_Records excerpted from a collection_:
-- Opening Marker --

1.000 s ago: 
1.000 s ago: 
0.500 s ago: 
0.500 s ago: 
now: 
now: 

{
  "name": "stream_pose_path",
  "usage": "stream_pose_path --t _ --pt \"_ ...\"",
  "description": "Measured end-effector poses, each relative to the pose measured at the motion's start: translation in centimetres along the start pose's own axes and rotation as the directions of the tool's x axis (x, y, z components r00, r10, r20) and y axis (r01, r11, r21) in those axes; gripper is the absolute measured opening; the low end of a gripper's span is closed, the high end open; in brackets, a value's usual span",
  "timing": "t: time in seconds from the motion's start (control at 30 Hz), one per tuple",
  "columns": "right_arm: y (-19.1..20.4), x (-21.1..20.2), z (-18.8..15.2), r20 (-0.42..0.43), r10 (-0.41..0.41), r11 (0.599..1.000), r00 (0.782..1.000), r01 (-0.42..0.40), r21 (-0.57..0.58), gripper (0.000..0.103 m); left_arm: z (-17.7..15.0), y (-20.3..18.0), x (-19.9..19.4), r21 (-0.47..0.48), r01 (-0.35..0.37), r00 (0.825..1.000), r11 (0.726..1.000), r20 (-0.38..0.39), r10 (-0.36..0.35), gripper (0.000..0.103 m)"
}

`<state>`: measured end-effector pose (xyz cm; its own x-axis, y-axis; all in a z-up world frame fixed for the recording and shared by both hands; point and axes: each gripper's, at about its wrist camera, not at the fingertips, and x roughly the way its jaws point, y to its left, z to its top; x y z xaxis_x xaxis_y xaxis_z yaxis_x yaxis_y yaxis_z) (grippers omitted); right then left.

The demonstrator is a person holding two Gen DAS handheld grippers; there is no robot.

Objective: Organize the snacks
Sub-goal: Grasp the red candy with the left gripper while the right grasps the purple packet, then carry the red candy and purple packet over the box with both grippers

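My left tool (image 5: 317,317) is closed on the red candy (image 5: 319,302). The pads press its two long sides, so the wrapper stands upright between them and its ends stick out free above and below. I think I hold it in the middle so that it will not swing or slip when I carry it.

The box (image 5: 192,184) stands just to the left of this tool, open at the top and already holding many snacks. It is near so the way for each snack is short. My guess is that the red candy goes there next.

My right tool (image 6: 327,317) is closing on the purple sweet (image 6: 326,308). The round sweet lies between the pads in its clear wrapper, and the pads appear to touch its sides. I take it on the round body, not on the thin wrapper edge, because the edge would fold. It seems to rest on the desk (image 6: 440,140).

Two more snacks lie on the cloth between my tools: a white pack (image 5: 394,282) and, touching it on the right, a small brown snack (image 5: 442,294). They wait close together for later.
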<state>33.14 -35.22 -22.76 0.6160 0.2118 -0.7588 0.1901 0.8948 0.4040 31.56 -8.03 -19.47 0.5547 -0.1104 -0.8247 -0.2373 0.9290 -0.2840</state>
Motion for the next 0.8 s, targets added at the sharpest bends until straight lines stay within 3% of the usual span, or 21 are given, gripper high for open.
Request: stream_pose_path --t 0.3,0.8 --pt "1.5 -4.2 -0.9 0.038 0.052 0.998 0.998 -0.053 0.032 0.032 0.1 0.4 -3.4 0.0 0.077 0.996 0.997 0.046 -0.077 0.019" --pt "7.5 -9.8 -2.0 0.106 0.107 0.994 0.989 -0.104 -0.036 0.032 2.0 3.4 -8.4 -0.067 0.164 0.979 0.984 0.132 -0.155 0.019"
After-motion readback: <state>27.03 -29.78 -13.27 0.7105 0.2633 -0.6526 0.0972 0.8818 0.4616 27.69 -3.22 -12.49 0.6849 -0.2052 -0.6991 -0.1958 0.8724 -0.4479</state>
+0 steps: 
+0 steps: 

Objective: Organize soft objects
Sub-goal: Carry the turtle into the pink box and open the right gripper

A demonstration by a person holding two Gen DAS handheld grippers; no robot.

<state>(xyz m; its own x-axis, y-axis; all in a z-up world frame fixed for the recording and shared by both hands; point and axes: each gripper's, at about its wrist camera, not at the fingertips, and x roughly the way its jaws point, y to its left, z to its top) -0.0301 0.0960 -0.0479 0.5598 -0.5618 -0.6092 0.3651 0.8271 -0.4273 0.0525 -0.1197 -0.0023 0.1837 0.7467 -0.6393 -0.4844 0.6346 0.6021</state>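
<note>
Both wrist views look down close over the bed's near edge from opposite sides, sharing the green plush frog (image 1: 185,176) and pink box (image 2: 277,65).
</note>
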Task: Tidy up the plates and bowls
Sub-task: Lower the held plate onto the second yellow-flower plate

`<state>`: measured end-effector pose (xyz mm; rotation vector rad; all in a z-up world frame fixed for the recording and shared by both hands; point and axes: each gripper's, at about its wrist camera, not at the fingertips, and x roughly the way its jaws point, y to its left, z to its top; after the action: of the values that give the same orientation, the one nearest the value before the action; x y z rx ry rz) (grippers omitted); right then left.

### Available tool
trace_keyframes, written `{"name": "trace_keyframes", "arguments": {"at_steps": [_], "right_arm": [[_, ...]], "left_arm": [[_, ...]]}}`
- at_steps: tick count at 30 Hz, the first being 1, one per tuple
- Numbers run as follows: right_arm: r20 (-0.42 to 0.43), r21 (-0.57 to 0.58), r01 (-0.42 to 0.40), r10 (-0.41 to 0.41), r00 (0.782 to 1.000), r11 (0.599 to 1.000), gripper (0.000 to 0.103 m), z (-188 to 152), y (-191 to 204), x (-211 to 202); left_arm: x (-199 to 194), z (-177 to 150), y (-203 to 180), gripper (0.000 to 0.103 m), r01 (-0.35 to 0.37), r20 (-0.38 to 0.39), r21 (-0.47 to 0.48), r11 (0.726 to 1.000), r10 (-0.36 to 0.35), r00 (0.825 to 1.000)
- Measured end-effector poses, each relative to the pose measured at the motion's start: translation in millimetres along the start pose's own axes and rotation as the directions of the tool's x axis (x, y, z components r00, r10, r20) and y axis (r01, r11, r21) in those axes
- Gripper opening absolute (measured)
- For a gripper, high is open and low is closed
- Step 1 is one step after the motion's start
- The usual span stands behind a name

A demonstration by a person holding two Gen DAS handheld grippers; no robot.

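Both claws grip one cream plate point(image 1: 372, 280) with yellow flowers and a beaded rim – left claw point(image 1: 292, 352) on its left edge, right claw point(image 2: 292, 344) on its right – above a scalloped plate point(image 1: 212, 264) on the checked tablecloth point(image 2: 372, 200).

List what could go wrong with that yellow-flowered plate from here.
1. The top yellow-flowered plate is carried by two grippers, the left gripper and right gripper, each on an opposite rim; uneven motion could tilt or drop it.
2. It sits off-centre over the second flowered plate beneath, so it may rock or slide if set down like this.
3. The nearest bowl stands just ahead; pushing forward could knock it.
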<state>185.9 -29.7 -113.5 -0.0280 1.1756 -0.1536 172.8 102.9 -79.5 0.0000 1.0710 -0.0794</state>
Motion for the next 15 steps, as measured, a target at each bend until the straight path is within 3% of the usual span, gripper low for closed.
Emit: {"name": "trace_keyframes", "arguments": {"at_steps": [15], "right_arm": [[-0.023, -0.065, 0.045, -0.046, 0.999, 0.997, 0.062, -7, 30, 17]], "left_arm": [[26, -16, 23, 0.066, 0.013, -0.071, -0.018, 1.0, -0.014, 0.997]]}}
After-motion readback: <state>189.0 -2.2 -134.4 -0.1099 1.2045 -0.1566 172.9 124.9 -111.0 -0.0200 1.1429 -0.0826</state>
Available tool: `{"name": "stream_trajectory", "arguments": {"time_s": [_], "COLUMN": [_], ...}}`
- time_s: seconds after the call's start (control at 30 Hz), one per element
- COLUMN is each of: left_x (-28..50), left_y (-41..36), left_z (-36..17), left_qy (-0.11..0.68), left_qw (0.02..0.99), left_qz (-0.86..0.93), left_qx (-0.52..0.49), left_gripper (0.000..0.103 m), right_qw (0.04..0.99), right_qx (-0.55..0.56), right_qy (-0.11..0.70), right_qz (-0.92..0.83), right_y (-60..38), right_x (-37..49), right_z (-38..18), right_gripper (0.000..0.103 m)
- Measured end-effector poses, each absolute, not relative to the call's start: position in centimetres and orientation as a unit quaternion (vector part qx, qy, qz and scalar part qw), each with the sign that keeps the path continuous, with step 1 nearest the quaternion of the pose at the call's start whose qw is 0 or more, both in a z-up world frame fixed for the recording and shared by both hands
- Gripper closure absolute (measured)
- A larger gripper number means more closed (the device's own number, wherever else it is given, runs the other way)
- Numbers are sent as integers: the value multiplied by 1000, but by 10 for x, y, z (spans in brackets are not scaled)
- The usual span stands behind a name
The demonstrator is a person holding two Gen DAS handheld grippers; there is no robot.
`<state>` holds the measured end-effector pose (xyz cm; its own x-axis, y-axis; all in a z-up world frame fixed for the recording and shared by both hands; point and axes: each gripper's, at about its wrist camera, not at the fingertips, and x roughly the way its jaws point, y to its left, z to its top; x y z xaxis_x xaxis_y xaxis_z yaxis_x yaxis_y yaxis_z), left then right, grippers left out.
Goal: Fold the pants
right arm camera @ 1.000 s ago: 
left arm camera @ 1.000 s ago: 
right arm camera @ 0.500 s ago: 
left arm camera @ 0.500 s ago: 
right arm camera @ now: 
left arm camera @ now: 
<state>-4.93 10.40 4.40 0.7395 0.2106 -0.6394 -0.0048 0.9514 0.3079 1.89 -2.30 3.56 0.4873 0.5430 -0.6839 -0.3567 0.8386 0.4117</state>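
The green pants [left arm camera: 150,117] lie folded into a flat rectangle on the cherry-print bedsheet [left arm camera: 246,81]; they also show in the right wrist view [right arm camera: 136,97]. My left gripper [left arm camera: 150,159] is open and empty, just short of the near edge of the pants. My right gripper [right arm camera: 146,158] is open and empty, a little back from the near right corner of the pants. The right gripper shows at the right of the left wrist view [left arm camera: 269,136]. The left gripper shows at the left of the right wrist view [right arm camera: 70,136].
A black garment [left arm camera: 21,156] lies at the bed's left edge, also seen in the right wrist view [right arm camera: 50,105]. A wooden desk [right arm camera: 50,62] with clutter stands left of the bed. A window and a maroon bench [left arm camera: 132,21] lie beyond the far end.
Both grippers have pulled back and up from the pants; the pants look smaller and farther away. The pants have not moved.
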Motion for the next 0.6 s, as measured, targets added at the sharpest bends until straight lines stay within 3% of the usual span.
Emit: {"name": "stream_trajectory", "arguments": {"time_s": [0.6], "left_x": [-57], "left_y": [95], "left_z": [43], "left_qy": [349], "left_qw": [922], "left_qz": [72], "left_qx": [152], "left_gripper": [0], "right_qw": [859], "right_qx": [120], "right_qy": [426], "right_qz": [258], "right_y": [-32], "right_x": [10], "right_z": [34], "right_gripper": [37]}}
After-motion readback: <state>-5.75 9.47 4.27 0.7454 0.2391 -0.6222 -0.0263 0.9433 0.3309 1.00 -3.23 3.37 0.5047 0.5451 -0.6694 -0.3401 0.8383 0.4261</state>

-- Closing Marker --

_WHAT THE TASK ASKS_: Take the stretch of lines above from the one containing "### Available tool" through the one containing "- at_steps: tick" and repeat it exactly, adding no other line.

_RESPONSE AREA_:
### Available tool
trace_keyframes, written `{"name": "trace_keyframes", "arguments": {"at_steps": [_], "right_arm": [[_, ...]], "left_arm": [[_, ...]]}}`
- at_steps: tick count at 30 Hz, the first being 1, one per tuple

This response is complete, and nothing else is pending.